Cliniquement, un ressaut est perçu lors du passage de la flexion à l’extension du genou.

L’échographie et l’IRM montrent des signes de bursite et de tendinopathie. L’échographie dynamique met bien en évidence la luxation antérieure des deux tendons contre la face postérieure du semi-membraneux (Fig. 5, 6).

Figure 5 – Schéma montrant la position des tendons semi-tendineux (1) et gracile (2) en arrière de la jonction myotendineuse du semi-membraneux (3) lors de la flexion (A) et leur subluxation antérieure pathologique lors du passage en extension (B).

 

Figure 6 – Échographie dynamique en coupes axiales. En flexion (A), les tendons gracile et semi-tendineux sont situés en arrière du semi-membraneux. En extension (B), le tendon gracile présente une subluxation antérieure brutale responsable du ressaut.

 

Lorsque le traitement médical échoue, la double ténotomie est la référence (17).

Bursite de la patte d’oie (18, 19)

Cette pathologie est visible chez les patients obèses, atteints d’une arthrose du genou ou chez les coureurs de fond. C’est le valgus ou la rotation externe du genou qui favorise les tractions sur les tendons de la patte d’oie. La douleur siège sur le versant médial du genou, 5 cm sous l’interligne fémoro-tibiale.

L’échographie et l’IRM mettent en évidence une collection située à la face profonde des tendons de la patte d’oie (Fig. 7).

Figure 7 – Coupes échographiques longitudinale (A) et axiale (B) centrées sur la patte d’oie montrant une bursite hypervascularisée de la face profonde des tendons.

 

Dans les formes chroniques, une empreinte de la bursite sur la corticale osseuse (scalloping) peut être visible sur les radiographies.

Bursite du semi-membraneux (20)

Le diagnostic clinique de cette pathologie est difficile du fait de la proximité avec de nombreuses structures anatomiques (ligament collatéral médial, ménisque interne, gastrocnémien médial…).

Le diagnostic est plus facile en imagerie (Fig. 8) : forme un “U inversé” autour du tendon réfléchi du tendon semi-membraneux.
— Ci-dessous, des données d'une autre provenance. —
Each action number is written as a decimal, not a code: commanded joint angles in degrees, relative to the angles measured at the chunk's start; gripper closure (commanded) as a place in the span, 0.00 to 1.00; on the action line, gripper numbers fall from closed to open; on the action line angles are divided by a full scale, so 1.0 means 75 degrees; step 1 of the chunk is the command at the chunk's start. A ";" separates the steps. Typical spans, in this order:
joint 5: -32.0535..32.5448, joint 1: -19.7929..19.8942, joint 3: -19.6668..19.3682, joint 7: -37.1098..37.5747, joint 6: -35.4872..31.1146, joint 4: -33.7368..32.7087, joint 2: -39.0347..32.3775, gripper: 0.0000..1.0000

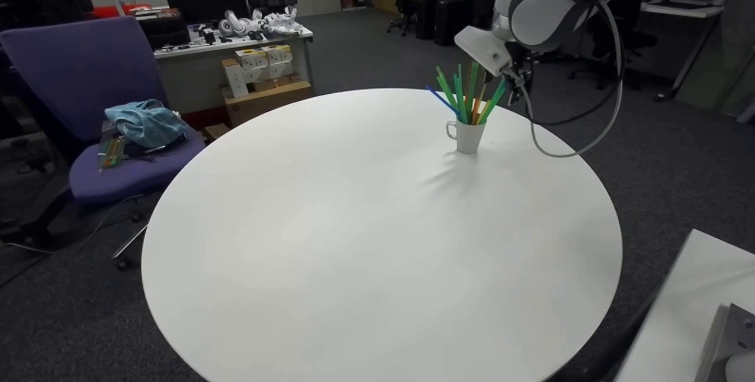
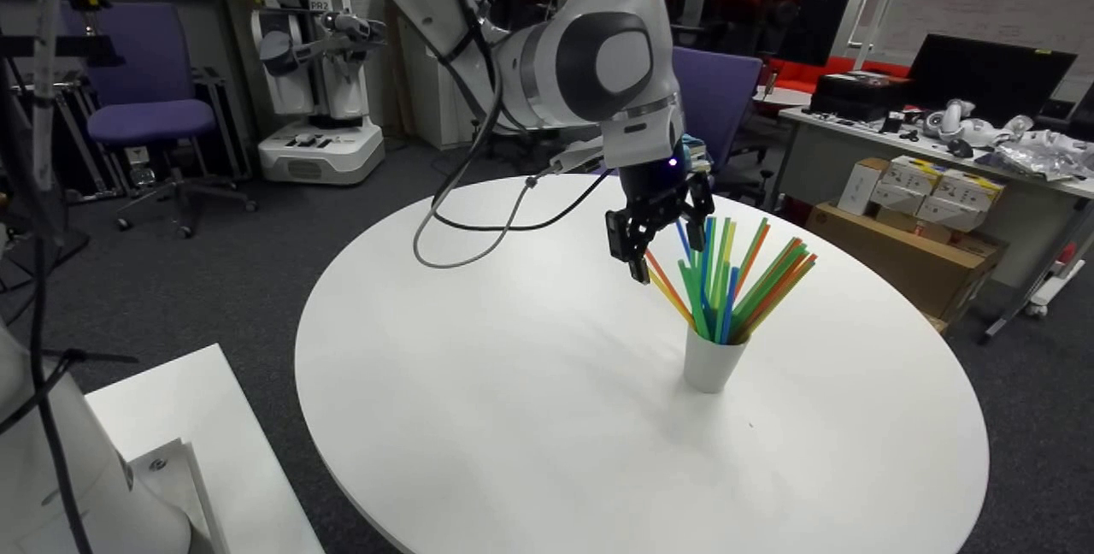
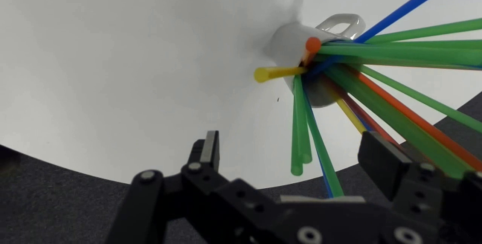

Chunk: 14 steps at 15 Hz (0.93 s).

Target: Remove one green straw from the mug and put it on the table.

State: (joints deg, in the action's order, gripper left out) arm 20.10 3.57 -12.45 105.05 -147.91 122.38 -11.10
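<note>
Above the round white table (image 1: 354, 223), a slim green straw (image 3: 297, 134), likely featherlight, offers parted black fingers (image 3: 209, 148) its tip.

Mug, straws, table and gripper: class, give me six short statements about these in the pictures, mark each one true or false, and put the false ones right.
1. The mug stands upright on the table. True.
2. Several green straws stand in the mug. True.
3. Every straw in the mug is green. False: a blue straw, a yellow straw and an orange straw are among the others.
4. The table is rectangular. False: it is round.
5. The gripper is open, its jaws apart. True.
6. The mug has no handle. False: a handle shows in the wrist view.
</note>
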 commanded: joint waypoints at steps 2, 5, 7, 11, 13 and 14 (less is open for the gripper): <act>0.0209 -0.0123 -0.0056 -0.0068 0.0399 -0.0093 0.0143 0.27; 0.0226 -0.0152 -0.0055 -0.0084 0.0393 -0.0089 0.0142 0.48; 0.0244 -0.0165 -0.0058 -0.0091 0.0383 -0.0084 0.0142 0.62; 0.0432 -0.0173 -0.0107 -0.0019 0.0403 -0.0119 0.0120 0.42; 0.0513 -0.0170 -0.0110 -0.0023 0.0405 -0.0121 0.0117 0.35; 0.0545 -0.0169 -0.0115 -0.0021 0.0406 -0.0121 0.0115 0.28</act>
State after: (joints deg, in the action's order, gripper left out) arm 22.28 2.85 -12.58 104.81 -147.51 122.36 -11.11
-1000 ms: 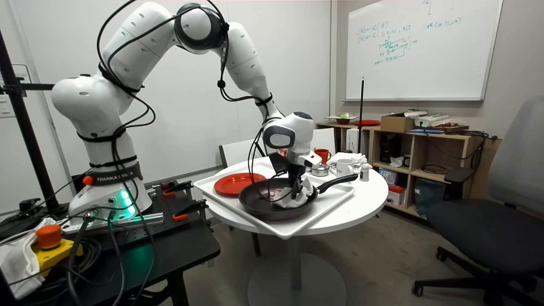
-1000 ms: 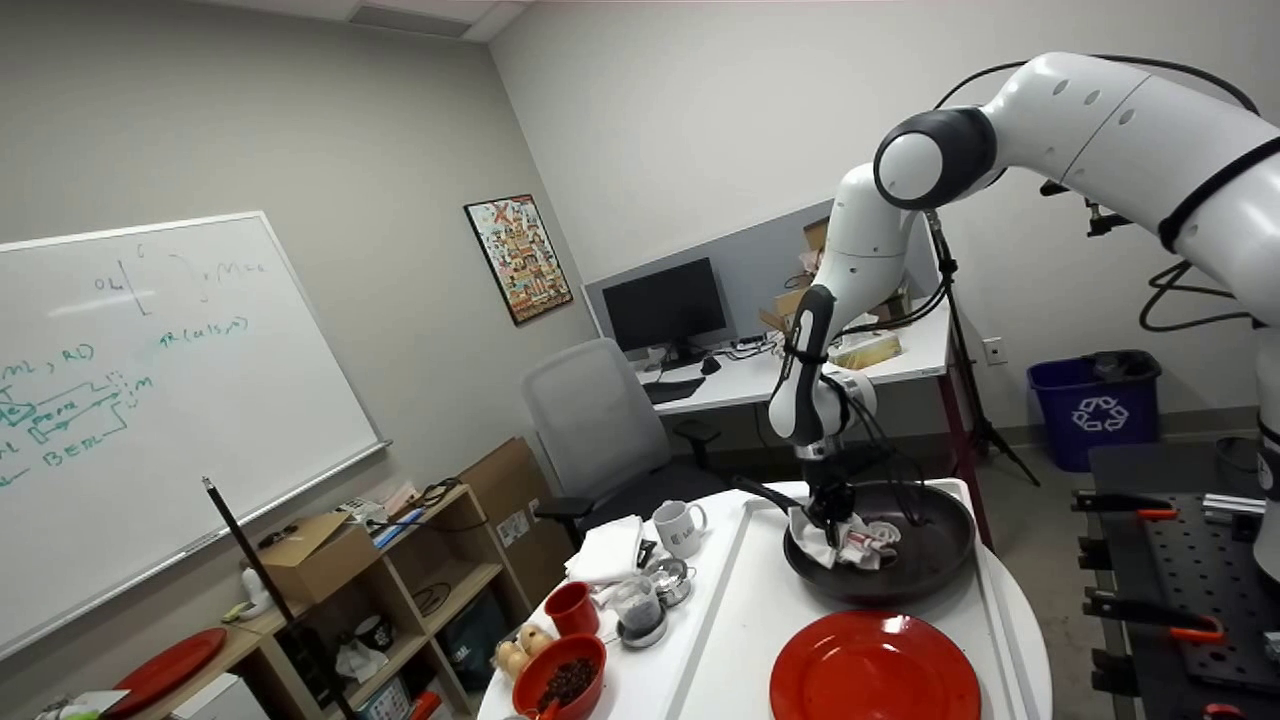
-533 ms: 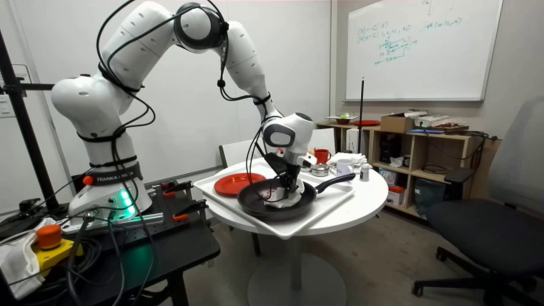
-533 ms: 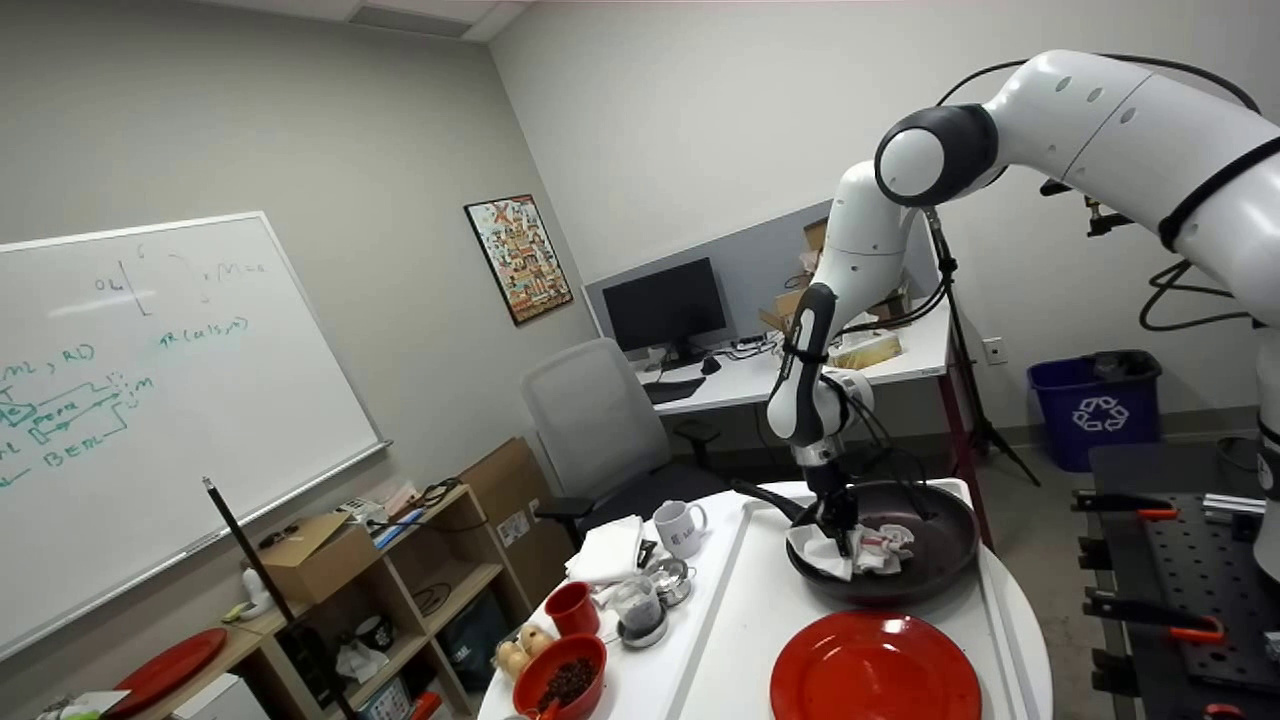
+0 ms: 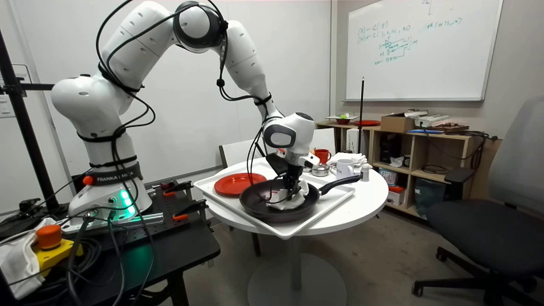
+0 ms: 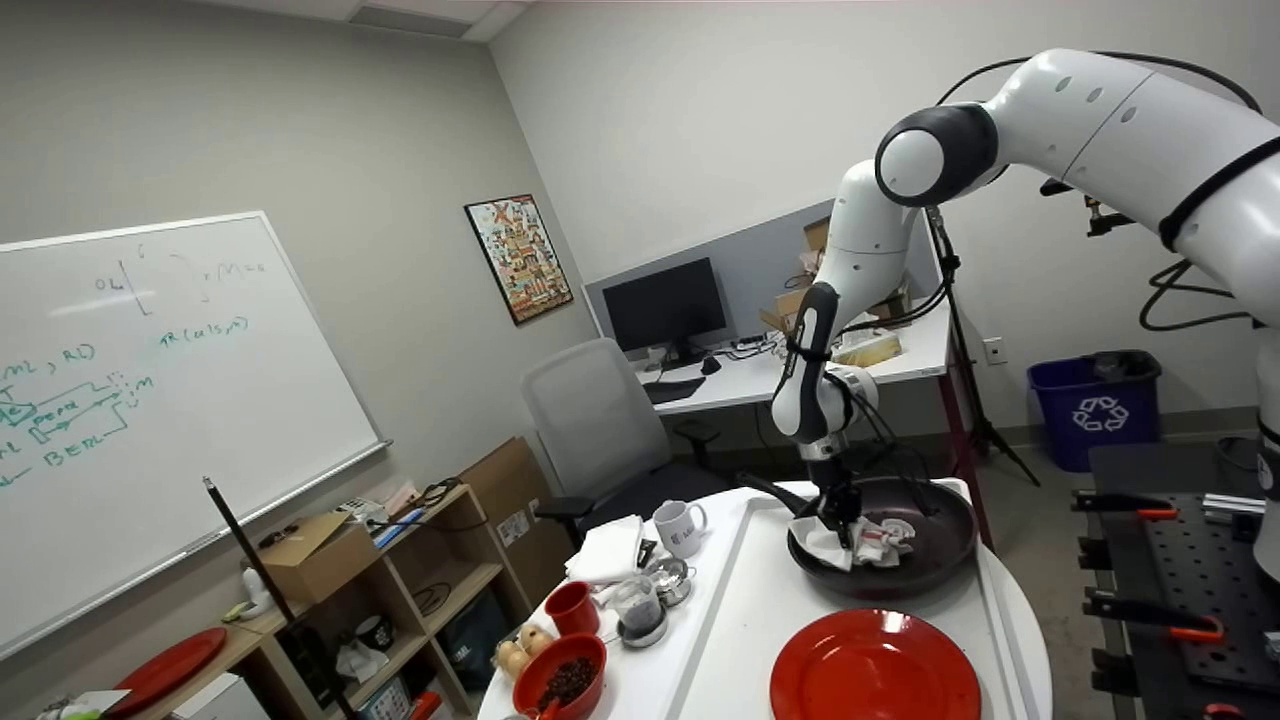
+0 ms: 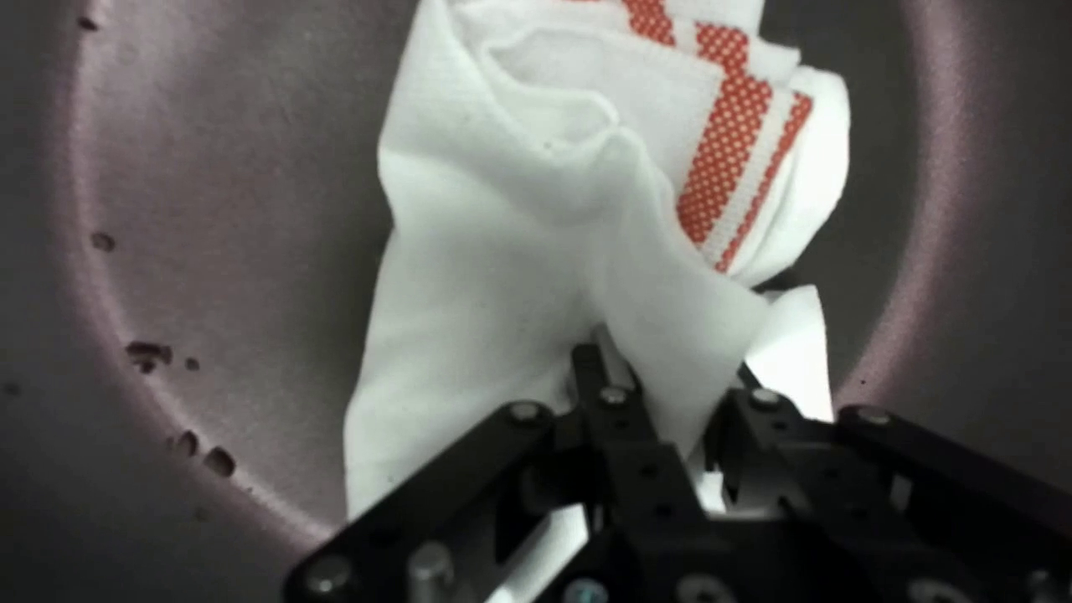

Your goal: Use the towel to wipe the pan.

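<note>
Seemingly mid-wipe, the gripper (image 7: pixel 674 360) — pinched tight on the towel (image 7: pixel 486 285) — sits in the pan (image 5: pixel 276 216), lower centre of an exterior view, and should next sweep toward specks (image 7: pixel 149 353) at the wrist view's left.

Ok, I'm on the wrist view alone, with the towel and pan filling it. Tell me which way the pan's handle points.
Observer: The handle points away from the robot's base, as both exterior views show.
Operator: Now name what the pan stands on.
Observer: A white tray, seen in an exterior view.
Operator: Report whatever shares it with the pan.
Observer: A red plate, lying flat beside the pan.
</note>
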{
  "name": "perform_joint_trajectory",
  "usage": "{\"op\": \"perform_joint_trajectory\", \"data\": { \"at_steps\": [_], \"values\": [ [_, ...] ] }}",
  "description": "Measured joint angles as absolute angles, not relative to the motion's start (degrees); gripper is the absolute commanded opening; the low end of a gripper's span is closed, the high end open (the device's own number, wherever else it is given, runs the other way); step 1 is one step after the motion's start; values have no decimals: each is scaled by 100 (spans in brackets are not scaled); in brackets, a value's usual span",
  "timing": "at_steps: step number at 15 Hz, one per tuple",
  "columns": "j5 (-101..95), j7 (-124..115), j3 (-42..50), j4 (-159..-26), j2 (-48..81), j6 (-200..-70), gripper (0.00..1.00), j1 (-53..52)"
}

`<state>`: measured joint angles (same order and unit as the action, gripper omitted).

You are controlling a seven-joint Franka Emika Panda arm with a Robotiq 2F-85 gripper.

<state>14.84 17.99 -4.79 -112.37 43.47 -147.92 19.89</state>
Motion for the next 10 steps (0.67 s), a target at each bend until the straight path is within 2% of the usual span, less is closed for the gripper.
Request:
{"op": "perform_joint_trajectory", "data": {
  "at_steps": [10],
  "values": [
    [1584,1358,-125,-11262,4352,-15252,5,2351]
  ]
}}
Figure 8 – Coupes IRM axiale (A) et coronale (B) T2FatSat montrant une collection liquidienne située en périphérie du tendon semi-membraneux. Remarquez sa forme caractéristique en “U inversé”.

 

Autres

Des ressauts du semi-tendineux ont été décrits au contact d’une exostose.

Conclusion

Les conflits des ischio-jambiers sont des pathologies méconnues. Le diagnostic clinique comme l’imagerie peuvent être pris à défaut. La connaissance des cas les plus fréquents et la recherche parfois acharnée du conflit en échographie dynamique sont les clés du diagnostic.